Most preparations for making neural recordings degrade over time and eventually fail due to insertion trauma and reactive tissue response. The magnitudes of these responses are thought to be related to the electrode size (specifically, the cross-sectional area) and the relative stiffness of the electrode material. Carbon fiber ultramicroelectrodes have a much smaller cross-section than traditional electrodes and thus may enable improved longevity of neural recordings in the central and peripheral nervous systems. Only two carbon fiber array designs have been described previously, each with limited channel densities due to limitations of the fabrication processes or interconnect strategies. Here, we describe a method for assembling carbon fiber electrodes on a flexible polyimide substrate that will facilitate the construction of high-density recording and stimulating arrays for acute use in peripheral nerves. Fibers were aligned using an alignment tool that was 3D-printed with sub-micron resolution using direct laser writing.
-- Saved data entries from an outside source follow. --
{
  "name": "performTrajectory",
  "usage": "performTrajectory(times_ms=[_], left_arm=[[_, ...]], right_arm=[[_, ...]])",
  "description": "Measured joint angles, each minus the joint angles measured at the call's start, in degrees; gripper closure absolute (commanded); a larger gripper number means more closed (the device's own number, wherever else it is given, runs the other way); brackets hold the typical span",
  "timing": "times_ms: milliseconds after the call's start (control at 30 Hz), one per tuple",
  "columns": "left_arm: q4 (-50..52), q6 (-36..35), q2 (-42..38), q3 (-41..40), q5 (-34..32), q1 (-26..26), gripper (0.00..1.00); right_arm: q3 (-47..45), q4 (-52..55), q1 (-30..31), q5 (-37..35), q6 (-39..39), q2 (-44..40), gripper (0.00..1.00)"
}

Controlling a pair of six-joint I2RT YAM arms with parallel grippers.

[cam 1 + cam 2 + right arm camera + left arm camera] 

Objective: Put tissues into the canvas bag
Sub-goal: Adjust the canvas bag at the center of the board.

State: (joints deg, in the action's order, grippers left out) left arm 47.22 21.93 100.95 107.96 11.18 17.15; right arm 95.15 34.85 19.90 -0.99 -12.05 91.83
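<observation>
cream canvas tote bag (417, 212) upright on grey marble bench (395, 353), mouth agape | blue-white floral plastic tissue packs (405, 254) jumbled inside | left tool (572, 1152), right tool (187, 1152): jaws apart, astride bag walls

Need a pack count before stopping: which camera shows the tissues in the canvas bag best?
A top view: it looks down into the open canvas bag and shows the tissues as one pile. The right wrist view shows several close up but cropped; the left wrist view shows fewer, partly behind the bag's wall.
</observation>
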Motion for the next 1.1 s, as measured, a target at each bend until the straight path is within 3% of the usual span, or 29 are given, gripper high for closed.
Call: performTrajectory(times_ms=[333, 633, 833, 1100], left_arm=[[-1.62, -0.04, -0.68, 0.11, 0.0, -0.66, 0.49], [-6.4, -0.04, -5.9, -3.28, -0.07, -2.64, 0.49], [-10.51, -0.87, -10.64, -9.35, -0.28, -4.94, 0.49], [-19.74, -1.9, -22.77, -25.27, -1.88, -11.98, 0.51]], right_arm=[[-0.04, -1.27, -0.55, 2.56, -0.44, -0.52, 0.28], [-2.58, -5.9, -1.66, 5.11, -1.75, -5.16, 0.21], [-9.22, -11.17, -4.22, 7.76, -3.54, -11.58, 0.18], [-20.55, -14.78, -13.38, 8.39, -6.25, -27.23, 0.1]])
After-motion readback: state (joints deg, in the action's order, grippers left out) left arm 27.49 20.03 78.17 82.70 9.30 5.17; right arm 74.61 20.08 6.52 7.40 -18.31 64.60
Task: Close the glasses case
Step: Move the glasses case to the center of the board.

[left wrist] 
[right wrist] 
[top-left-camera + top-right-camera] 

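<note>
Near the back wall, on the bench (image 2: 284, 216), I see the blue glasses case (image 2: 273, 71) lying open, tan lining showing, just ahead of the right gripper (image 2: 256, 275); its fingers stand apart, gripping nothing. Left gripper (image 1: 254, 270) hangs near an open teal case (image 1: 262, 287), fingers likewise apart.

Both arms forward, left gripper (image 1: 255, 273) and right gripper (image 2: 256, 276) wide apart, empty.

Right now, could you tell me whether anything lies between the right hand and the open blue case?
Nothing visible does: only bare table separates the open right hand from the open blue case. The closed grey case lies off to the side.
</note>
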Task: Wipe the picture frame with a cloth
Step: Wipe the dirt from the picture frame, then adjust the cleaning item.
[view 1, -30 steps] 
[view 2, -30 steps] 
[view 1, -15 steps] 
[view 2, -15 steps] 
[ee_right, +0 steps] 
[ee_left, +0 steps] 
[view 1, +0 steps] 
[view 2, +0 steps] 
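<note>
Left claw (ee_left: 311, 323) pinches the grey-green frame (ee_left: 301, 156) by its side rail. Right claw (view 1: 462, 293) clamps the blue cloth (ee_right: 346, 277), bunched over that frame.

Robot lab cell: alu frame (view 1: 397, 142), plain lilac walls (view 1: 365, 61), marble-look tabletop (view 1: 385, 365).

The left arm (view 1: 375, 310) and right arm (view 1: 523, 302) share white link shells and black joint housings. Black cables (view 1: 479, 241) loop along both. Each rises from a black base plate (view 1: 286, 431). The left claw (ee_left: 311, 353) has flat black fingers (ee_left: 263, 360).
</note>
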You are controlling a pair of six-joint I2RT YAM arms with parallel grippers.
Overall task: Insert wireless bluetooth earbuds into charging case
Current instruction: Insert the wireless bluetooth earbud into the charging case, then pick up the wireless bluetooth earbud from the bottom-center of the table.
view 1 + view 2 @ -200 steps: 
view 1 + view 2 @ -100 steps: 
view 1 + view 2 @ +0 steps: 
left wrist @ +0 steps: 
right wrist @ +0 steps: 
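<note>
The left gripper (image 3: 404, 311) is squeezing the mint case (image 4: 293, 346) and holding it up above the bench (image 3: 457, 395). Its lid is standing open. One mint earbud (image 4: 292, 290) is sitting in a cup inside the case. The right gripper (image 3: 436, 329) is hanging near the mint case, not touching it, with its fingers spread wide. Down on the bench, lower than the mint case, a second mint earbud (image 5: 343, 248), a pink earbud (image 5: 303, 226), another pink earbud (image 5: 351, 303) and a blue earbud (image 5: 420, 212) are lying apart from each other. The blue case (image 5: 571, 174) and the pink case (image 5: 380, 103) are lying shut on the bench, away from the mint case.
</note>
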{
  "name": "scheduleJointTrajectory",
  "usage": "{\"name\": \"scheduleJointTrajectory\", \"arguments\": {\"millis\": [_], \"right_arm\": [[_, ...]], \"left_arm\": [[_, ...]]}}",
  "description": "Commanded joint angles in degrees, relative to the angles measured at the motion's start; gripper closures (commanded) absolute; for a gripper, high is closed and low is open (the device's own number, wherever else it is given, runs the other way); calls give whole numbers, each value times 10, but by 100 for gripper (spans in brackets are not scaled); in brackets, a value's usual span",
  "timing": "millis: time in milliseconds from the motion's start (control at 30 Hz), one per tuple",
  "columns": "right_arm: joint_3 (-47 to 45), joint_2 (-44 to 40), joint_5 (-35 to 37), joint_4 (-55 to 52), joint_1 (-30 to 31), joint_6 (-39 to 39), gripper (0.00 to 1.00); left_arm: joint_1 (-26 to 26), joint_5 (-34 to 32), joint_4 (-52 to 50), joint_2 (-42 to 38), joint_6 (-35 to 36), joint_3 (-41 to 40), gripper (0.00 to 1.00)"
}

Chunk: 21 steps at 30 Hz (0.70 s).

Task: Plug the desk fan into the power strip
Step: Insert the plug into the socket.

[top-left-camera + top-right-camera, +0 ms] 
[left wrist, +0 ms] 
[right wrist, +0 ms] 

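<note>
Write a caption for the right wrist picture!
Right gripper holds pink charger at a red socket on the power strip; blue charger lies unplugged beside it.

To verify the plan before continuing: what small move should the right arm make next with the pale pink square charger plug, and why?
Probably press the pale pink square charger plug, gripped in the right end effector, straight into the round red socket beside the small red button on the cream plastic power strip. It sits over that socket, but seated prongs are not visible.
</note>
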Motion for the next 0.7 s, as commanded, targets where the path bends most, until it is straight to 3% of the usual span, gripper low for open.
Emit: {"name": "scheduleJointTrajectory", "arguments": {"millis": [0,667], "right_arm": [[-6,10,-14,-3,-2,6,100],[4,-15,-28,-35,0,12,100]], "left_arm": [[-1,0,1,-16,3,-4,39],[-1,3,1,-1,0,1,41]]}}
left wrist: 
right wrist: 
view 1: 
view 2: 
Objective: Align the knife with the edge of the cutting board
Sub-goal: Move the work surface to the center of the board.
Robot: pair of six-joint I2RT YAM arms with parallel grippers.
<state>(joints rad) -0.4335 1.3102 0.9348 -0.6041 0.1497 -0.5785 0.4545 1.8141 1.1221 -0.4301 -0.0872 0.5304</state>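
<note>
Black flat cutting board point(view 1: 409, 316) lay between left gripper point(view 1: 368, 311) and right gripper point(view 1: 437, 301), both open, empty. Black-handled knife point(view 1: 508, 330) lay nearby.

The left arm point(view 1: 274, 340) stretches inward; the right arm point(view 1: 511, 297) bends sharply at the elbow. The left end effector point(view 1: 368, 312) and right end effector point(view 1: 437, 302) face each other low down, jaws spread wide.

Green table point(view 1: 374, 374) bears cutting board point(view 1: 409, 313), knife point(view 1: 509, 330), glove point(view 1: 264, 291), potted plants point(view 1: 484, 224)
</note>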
Indium deposition on the carbon fibers provided a robust and reliable method of electrical connection to the polyimide traces. Spontaneous action potentials and stimulation-evoked compound responses with SNR > 10 and > 120, respectively, were recorded from a small (125 μm) peripheral nerve. We also improved the typically poor charge injection capacity of small diameter carbon fibers can be improved by electrodepositing 100 nm thick iridium oxide films, making the carbon fiber arrays suitable for electrical stimulation as well as recording.